온라인 줌 링크: https://snu-ac-kr.zoom.us/j/3349805948
Joyce Jiyoung Whang is an assistant professor of School of Computing at KAIST, where she leads the Big Data Intelligence laboratory from July 2020. She received her PhD degree in Computer Science from the University of Texas at Austin in December 2015 under the supervision of Professor Inderjit S. Dhillon. She was an assistant professor of Computer Science and Engineering at Sungkyunkwan University (SKKU) from March 2016 to June 2020. She was also affiliated with the graduate school of Artificial Intelligence at SKKU from Fall 2019 to June 2020. She led the Big Data laboratory at SKKU and actively collaborated with industries such as Samsung Electronics, NAVER, and SK Broadband. Her main research interests include graph machine learning, data mining, big data analytics, and data intelligence. In particular, she focuses on developing novel computational algorithms for graph models that arise in the fields of data mining and machine learning.

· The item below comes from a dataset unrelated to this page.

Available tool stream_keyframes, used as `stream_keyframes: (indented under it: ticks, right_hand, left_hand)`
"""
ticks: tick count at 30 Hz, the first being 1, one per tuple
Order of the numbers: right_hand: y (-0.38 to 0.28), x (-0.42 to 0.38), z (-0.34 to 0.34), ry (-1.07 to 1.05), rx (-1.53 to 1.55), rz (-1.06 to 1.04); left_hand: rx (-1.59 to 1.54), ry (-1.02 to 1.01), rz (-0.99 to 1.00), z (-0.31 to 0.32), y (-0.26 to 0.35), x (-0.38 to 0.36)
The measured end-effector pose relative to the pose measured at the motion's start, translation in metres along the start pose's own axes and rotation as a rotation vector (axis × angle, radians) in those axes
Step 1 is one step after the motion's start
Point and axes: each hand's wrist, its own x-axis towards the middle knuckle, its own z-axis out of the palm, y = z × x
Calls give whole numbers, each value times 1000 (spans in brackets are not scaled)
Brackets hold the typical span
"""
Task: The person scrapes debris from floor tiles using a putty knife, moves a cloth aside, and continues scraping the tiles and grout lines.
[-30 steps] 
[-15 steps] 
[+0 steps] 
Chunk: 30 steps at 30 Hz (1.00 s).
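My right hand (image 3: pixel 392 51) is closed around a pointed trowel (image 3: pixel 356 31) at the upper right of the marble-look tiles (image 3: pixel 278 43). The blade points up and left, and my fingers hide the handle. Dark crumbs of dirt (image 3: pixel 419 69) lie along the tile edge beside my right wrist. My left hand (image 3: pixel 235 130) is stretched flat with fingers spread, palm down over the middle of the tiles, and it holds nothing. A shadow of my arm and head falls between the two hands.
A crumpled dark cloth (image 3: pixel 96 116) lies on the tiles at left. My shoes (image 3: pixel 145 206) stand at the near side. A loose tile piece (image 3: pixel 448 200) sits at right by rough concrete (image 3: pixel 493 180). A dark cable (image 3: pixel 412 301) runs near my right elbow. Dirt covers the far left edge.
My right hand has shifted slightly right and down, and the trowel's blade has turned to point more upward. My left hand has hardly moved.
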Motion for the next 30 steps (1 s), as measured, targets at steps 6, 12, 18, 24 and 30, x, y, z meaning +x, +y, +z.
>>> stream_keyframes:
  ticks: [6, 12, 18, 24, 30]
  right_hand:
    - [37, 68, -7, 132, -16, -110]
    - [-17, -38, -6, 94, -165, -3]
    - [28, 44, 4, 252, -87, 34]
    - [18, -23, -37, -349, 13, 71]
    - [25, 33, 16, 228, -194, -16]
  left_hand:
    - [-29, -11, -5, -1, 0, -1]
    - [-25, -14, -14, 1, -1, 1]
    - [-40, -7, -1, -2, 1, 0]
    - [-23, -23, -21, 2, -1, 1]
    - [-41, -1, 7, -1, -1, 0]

황지영 교수는 2020년 7월부터 KAIST 전산학부에 재직 중이며, 빅데이터 지능 연구실을 이끌고 있다. 황지영 교수는 2015년 12월 미국 텍사스 오스틴 대학교(University of Texas at Austin)에서 Inderjit S. Dhillon 교수의 지도 하에 컴퓨터학(Computer Science)으로 박사 학위를 취득하였다. 박사학위 취득 후, 2016년 3월부터 2020년 6월까지 성균관대학교 소프트웨어학과와 인공지능대학원에서 조교수로 재직하며 빅데이터 연구실을 이끌었으며, 삼성전자, 네이버, SK브로드밴드 등의 회사들과 활발한 산학협력 연구를 진행하였다. 황지영 교수의 주요 관심 연구분야는 데이터 마이닝, 빅데이터 분석, 데이터 지능, 그래프 기계학습 등이다. 특히, 그래프 모델로 표현되는 데이터에 대한 새로운 기계학습 및 마이닝 알고리즘을 개발하는 연구를 주로 수행하고 있다.